Problem statement ->
Using the listing below, show all lines that hold the word "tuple".

Entries shown ->
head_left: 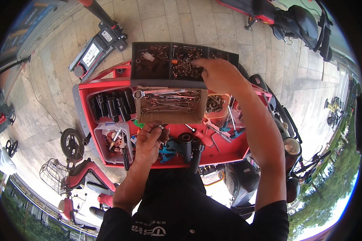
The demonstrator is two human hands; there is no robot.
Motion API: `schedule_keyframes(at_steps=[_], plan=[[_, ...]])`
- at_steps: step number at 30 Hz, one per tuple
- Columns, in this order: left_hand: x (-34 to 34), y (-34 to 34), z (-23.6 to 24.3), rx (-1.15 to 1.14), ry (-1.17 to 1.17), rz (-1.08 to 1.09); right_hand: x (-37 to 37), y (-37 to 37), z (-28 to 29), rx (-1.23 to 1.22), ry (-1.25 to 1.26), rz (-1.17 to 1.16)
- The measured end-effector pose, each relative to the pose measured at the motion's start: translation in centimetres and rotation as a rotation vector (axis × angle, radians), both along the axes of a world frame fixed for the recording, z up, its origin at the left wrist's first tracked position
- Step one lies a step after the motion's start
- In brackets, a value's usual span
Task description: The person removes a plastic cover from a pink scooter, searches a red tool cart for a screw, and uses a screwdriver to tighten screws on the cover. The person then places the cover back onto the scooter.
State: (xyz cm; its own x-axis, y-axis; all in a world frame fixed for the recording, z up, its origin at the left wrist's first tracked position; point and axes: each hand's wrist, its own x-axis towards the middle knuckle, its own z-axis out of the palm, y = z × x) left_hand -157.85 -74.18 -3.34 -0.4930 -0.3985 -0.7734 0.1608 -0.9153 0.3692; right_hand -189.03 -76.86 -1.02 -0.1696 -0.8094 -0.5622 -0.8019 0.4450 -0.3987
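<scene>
The cart (238,150) is plain red. Along its far edge sits a black box (155,83) of brown and silver hardware (184,70) with one orange piece (174,62); silver wrenches (173,98) lie in a tan cardboard tray (171,117). Near its left edge, sockets (112,107) are black.

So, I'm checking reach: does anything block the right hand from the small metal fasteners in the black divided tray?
Nothing visible: the bare right hand has fingertips at the small metal fasteners in the uncovered black divided tray.

Right grip (219,73) at loose fasteners (185,67)
</scene>
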Motion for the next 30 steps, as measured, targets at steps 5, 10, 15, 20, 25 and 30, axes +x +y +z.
schedule_keyframes(at_steps=[5, 10, 15, 20, 25, 30], plan=[[0.1, 0.1, 0.0, 0.02, -0.013, 0.017, -3.2, 0.1, 0.1, -0.256, -0.105, -0.205], [0.0, 0.3, -0.1, 0.014, -0.003, 0.029, -2.3, -0.8, -0.6, -0.195, 0.061, -0.098], [0.1, 0.2, -0.1, -0.001, 0.004, 0.024, -0.9, -1.9, -0.8, -0.029, 0.155, -0.002], [0.2, 0.4, -0.2, 0.011, -0.008, 0.014, -0.2, -2.2, -1.3, 0.001, 0.245, 0.039], [0.1, 0.4, -0.2, 0.016, 0.005, 0.022, -0.2, -2.6, -1.6, -0.001, 0.213, 0.017], [0.1, 0.3, -0.1, 0.011, 0.005, 0.027, -1.5, -2.5, -0.6, 0.19, 0.095, 0.192]])
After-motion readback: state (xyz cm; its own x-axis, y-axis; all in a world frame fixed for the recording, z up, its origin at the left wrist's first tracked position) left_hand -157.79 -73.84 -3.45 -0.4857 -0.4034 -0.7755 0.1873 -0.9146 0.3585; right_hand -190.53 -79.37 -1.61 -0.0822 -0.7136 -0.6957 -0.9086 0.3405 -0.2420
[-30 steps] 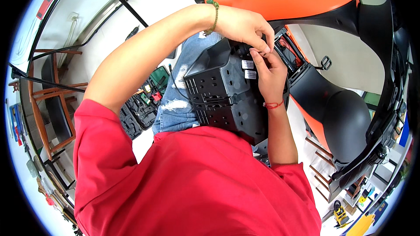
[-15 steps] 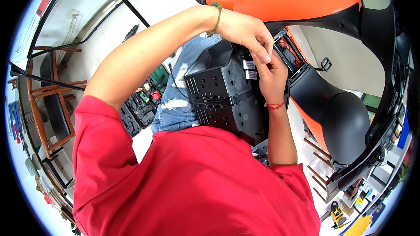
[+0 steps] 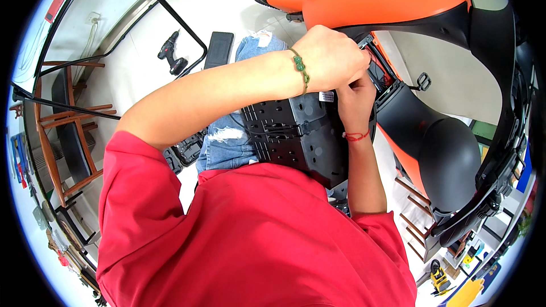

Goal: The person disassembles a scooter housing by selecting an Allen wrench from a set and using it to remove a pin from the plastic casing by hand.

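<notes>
A black plastic box (image 3: pixel 278 136) with slots and holes in its wall rests on my lap, over blue jeans (image 3: pixel 230 139). My left hand (image 3: pixel 331 59) reaches across the box's far end, with its fingers bent and pressed together. Right beside it is my right hand (image 3: pixel 357 102), closed, its thumb and fingertips meeting the left ones. Whatever they pinch is hidden behind the fingers. A white label (image 3: pixel 326 96) on the box shows just below my left hand; my left forearm covers much of the box's far part.
An orange and black scooter (image 3: pixel 387 0) stands ahead and to the right, its black seat (image 3: pixel 449 159) near my right arm. On the floor at the left are a cordless drill (image 3: pixel 172 54), a black flat case (image 3: pixel 219 49) and an open toolbox (image 3: pixel 185 150). Wooden chairs (image 3: pixel 68 131) stand further left.
My left forearm has swung down and my left hand has turned and moved right, over the right fingertips. The drill and flat case now show, while more of the box is covered.
</notes>
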### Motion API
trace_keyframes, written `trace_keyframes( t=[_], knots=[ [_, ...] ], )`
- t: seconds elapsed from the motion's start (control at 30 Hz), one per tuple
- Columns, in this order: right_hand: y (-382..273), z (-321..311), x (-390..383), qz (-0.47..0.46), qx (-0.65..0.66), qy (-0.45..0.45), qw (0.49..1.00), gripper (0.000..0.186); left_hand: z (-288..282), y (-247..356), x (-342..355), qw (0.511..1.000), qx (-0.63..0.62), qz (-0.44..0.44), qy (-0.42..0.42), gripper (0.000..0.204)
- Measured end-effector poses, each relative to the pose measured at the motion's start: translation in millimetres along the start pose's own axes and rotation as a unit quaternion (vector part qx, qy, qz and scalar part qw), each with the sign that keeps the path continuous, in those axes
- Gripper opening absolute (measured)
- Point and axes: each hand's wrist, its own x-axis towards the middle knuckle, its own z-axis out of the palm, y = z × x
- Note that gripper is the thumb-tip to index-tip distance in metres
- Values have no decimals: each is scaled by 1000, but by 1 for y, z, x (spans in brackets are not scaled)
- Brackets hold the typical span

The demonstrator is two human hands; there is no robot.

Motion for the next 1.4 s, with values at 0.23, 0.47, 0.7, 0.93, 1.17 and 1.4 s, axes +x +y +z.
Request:
trace_keyframes(
  t=[0.23, 0.47, 0.7, 0.93, 1.17, 1.4],
  knots=[
    [-4, 2, 2, -9, 9, -25, 1000, 19, -26, 7, 5, 990, 144, -10, -8, 19],
    [-4, 0, 2, -36, 3, -16, 999, 15, -44, -7, 11, 992, 32, -43, -110, 33],
    [-9, 2, 2, -33, -3, -17, 999, 15, -53, -21, 12, 984, -4, 60, -166, 34],
    [-6, -1, 0, -53, -7, -28, 998, 14, -41, 4, 10, 989, 59, -17, -132, 27],
    [-6, 1, 0, 3, -18, 15, 1000, 12, -38, 9, 10, 980, 23, -88, -176, 33],
    [-6, 0, 1, -18, -6, -4, 1000, 13, -41, -25, 12, 963, -208, 5, -172, 28]
  ],
)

Finished task ->
- at_steps: step number at 30 Hz, one per tuple
- t: seconds elapsed from the motion's start (control at 30 Hz), one per tuple

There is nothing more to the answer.